=== AVAILABLE DATA ===

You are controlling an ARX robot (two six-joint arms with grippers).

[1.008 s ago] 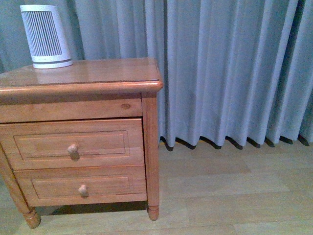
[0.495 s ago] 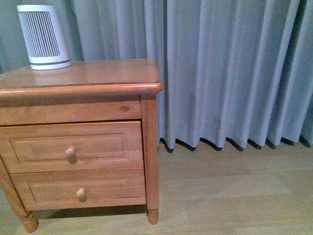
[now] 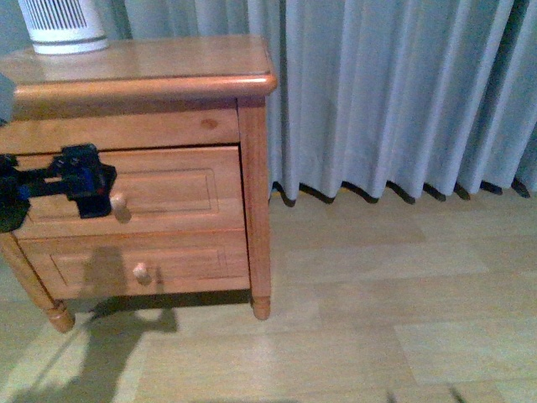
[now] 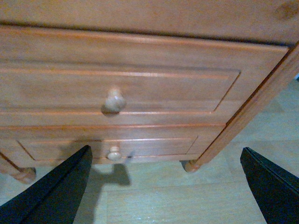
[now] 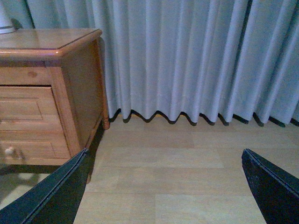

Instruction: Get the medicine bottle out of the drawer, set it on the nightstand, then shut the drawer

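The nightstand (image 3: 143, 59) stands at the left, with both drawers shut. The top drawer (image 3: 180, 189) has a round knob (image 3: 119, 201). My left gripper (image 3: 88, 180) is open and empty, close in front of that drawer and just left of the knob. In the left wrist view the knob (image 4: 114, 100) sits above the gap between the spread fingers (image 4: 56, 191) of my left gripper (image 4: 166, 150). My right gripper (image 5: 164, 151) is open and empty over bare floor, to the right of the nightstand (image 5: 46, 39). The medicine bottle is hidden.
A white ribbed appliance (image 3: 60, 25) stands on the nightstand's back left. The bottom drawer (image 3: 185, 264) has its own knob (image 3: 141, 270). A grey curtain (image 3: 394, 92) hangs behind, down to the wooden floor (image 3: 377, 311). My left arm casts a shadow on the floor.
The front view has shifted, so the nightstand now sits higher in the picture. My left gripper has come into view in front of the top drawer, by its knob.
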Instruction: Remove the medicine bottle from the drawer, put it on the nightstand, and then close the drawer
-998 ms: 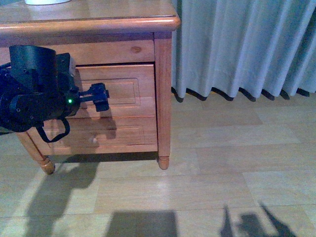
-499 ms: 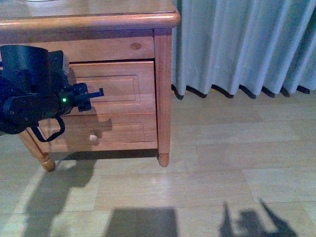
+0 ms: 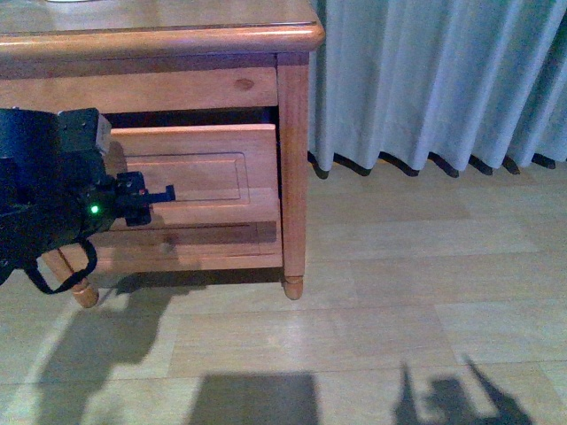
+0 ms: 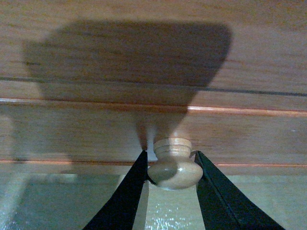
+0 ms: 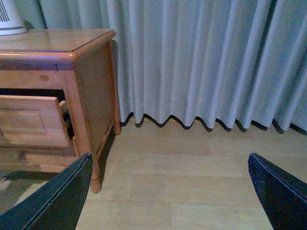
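Observation:
The orange-brown nightstand (image 3: 177,40) stands at the left of the front view and also shows in the right wrist view (image 5: 91,86). Its upper drawer (image 3: 213,168) is pulled partly out; a dark gap shows above its front. It shows too in the right wrist view (image 5: 29,122). My left gripper (image 3: 146,197) is shut on the drawer's round wooden knob (image 4: 173,165), one black finger (image 4: 127,191) on each side. My right gripper (image 5: 170,201) is open and empty above the floor, right of the nightstand. The medicine bottle is hidden.
Grey curtains (image 3: 434,80) hang to the floor behind and right of the nightstand. A white ribbed device's base (image 5: 9,19) stands on the nightstand top. The lower drawer (image 3: 177,248) is shut under the open one. Pale wooden floor (image 3: 399,283) spreads to the right.
My left gripper has closed on the upper drawer's knob and pulled back toward me. The drawer has slid out from shut to partly open.

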Robot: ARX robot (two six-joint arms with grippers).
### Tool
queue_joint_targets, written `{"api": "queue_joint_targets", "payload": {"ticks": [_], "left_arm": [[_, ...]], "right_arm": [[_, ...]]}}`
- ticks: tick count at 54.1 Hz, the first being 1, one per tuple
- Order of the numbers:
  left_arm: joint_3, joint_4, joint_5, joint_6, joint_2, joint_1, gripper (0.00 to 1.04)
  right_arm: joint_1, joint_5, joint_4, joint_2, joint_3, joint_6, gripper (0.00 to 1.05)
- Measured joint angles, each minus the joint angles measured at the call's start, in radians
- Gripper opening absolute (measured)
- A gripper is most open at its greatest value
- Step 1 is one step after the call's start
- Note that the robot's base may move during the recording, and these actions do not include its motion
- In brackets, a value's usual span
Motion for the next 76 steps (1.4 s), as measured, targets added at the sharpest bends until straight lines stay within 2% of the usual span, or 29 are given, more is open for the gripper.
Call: {"api": "queue_joint_targets", "payload": {"ticks": [26,43,52,64,69,76], "left_arm": [[-0.525,0.296,0.029,-0.012,-0.173,-0.019,0.26],[-0.637,0.322,-0.054,-0.094,-0.238,-0.111,0.26],[-0.645,0.319,-0.073,-0.116,-0.247,-0.129,0.26],[-0.667,0.268,-0.039,-0.127,-0.304,-0.142,0.6],[-0.681,0.211,0.002,-0.143,-0.359,-0.143,0.79],[-0.694,0.133,0.055,-0.149,-0.449,-0.143,0.98]], "right_arm": [[0.0,0.0,0.0,0.0,0.0,0.0,0.98],[0.0,0.0,0.0,0.0,0.0,0.0,0.98],[0.0,0.0,0.0,0.0,0.0,0.0,0.98],[0.0,0.0,0.0,0.0,0.0,0.0,0.98],[0.0,0.0,0.0,0.0,0.0,0.0,0.98],[0.0,0.0,0.0,0.0,0.0,0.0,0.98]]}}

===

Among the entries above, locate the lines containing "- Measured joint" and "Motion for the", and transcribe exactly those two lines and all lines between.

- Measured joint angles, each minus the joint angles measured at the call's start, in radians
- Gripper opening absolute (measured)
- A gripper is most open at its greatest value
- Step 1 is one step after the call's start
- Note that the robot's base may move during the recording, and these actions do not include its motion
- In brackets, a value's usual span
Motion for the next 76 steps (1.4 s), as measured, targets added at the sharpest bends until straight lines stay within 2% of the usual span, or 29 are given, more is open for the gripper.

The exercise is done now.